Funny enough, the pushback came from creators and innovators who believed that their idea should be protected. Once they shared those ideas, they felt that they would lose their profit even though Doriel already had people willing to invest. This initial setback and expected criticism of a new concept didn’t stop Doriel but made him more competitive. He tried a different approach. “Companies like Kickstarter and Indiegogo did it a certain way, and if I do it the same way people won’t understand it. African people have a different way of understanding and dealing with problems than other cultures and nations do,” Doriel explained.

Deya takes a much more hands on approach, partly because the concept is new but also to give creators the best chance at success. They not only vet every person who submits an idea, but work with them to present the best idea possible to potential investors. The approach paid off, since the launch Deya has helped three creators fully fund their projects. Doriel views this as his greatest success but isn’t quite ready to celebrate yet, “Angola is a really big country, our population is like thirty million, so I got three people out of thirty million, that’s nothing. There’s a lot more to explore in Angola, a lot more opportunities and more things we can do”.

In an effort expand his business, Doriel also looks for people with ideas himself. “Right now we are at the early stages, sometimes people come to us after seeing us online, but I will also go out and look for people. I try to go to as many companies as I can and I try to go to public places and talk about the startup, I go to schools, really anywhere I can go to explain the benefits of using this platform.”

The overall concept and end goal of Deya is to make sure that the startup is giving back to the community. In Portuguese slang Deya means “to give”, from the name to all the branding, Doriel wants the community to know that this is a gift to them. His startup is built for the long term with the future in mind. Deya aims to remove the dependency creators and innovators have on the government and wealthy people by giving a platform for other investors. “I’m one of those people that believe that if we’re not doing something to help the next generation then we’re not doing anything. I believe that this sort of platform, crowdfunding, is one of the things that can help a country grow. It’s the community doing something on its own that can actually create a better future for themselves.”

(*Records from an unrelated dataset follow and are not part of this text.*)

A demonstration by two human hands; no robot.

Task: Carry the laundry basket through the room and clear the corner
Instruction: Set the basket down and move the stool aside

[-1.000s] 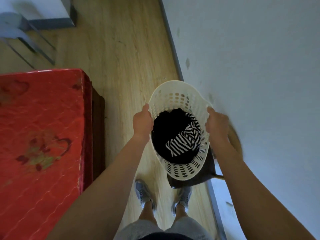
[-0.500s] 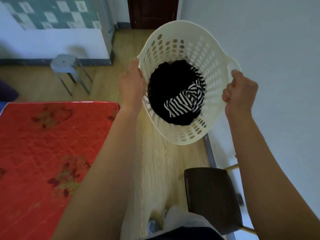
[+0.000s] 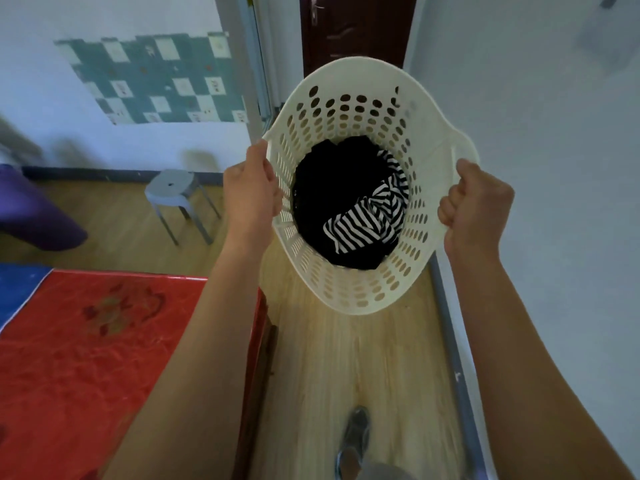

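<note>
A white perforated laundry basket [image 3: 349, 296] is held up in front of me, clear of the floor, its mouth tipped toward me. Inside lie black clothes [image 3: 329, 188] and a black-and-white striped garment [image 3: 367, 223]. My left hand [image 3: 251, 188] grips the basket's left rim. My right hand [image 3: 476, 206] is closed in a fist around the right handle.
A red mattress [image 3: 86, 358] fills the lower left, its edge beside a narrow strip of wooden floor [image 3: 363, 358] along the white wall [image 3: 536, 168] on the right. A grey stool [image 3: 176, 188] stands ahead on the left. A dark door [image 3: 353, 29] is straight ahead.
The basket has been lifted from near the floor to chest height. My view has tilted up and moved forward; the dark chair by the wall has dropped out of view and the door is closer.
</note>
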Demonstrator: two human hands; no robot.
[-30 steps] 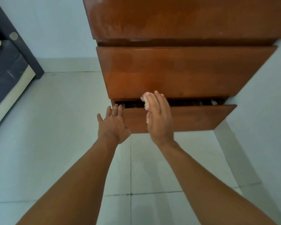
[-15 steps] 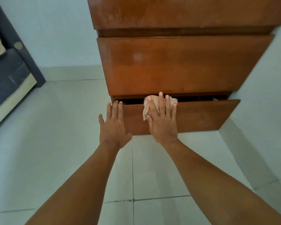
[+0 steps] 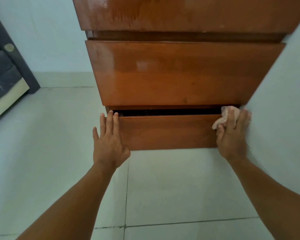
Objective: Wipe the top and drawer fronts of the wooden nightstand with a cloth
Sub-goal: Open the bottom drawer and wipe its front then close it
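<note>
The wooden nightstand (image 3: 180, 73) fills the upper middle, seen from above, glossy brown. Its bottom drawer (image 3: 168, 132) stands slightly pulled out, with a dark gap above its front. My left hand (image 3: 109, 141) lies flat against the left end of that drawer front, fingertips at its top edge. My right hand (image 3: 232, 134) presses a pale pinkish cloth (image 3: 227, 115) against the drawer's right end, next to the wall. The upper drawer front (image 3: 180, 70) is closed.
A pale wall (image 3: 282, 101) runs right beside the nightstand on the right. Light floor tiles (image 3: 171, 187) spread below and to the left. A dark bed frame with a mattress edge (image 3: 5, 78) sits at the far left.
My right hand has slid the cloth from the drawer front's left-middle to its right end. My left hand has stayed at the left end. The view has moved closer.
</note>
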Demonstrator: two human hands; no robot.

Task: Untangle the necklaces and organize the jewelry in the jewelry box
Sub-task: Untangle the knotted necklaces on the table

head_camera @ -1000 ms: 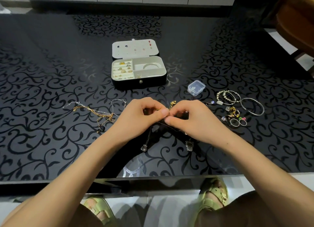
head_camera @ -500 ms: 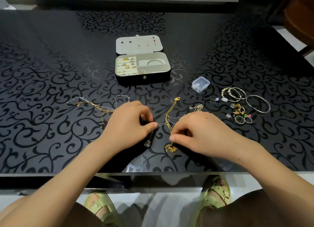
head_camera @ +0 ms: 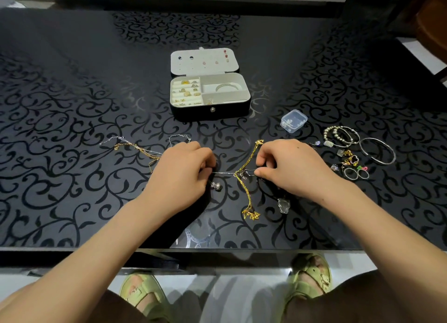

In the end, Doriel would like to see Deya serve more Angolans. Currently, they have only been targeting the capital city of Luanda but Doriel sees more opportunity beyond the city limits. While being an entrepreneur is difficult, even more so while introducing a foreign concept, Doriel doesn’t give up because seeing his platform help people makes it all worth it. “I want to see the results I imagine in my head, I want to see it become a reality. I now believe that’s possible through entrepreneurship.”

The dedication and perseverance Doriel has learned to have for this project is the result of mistakes, support from his family, his passion for Angola and basketball.  “I learned a lot about life through basketball, you could play a terrible game one day and my coach would yell at us, but the next day he’s coaching us again. That taught me at an early age that there’s always a new day. No matter what happens, tomorrow is a new day and you can start from scratch and try to be better. That’s the principle I have for my life and my business.”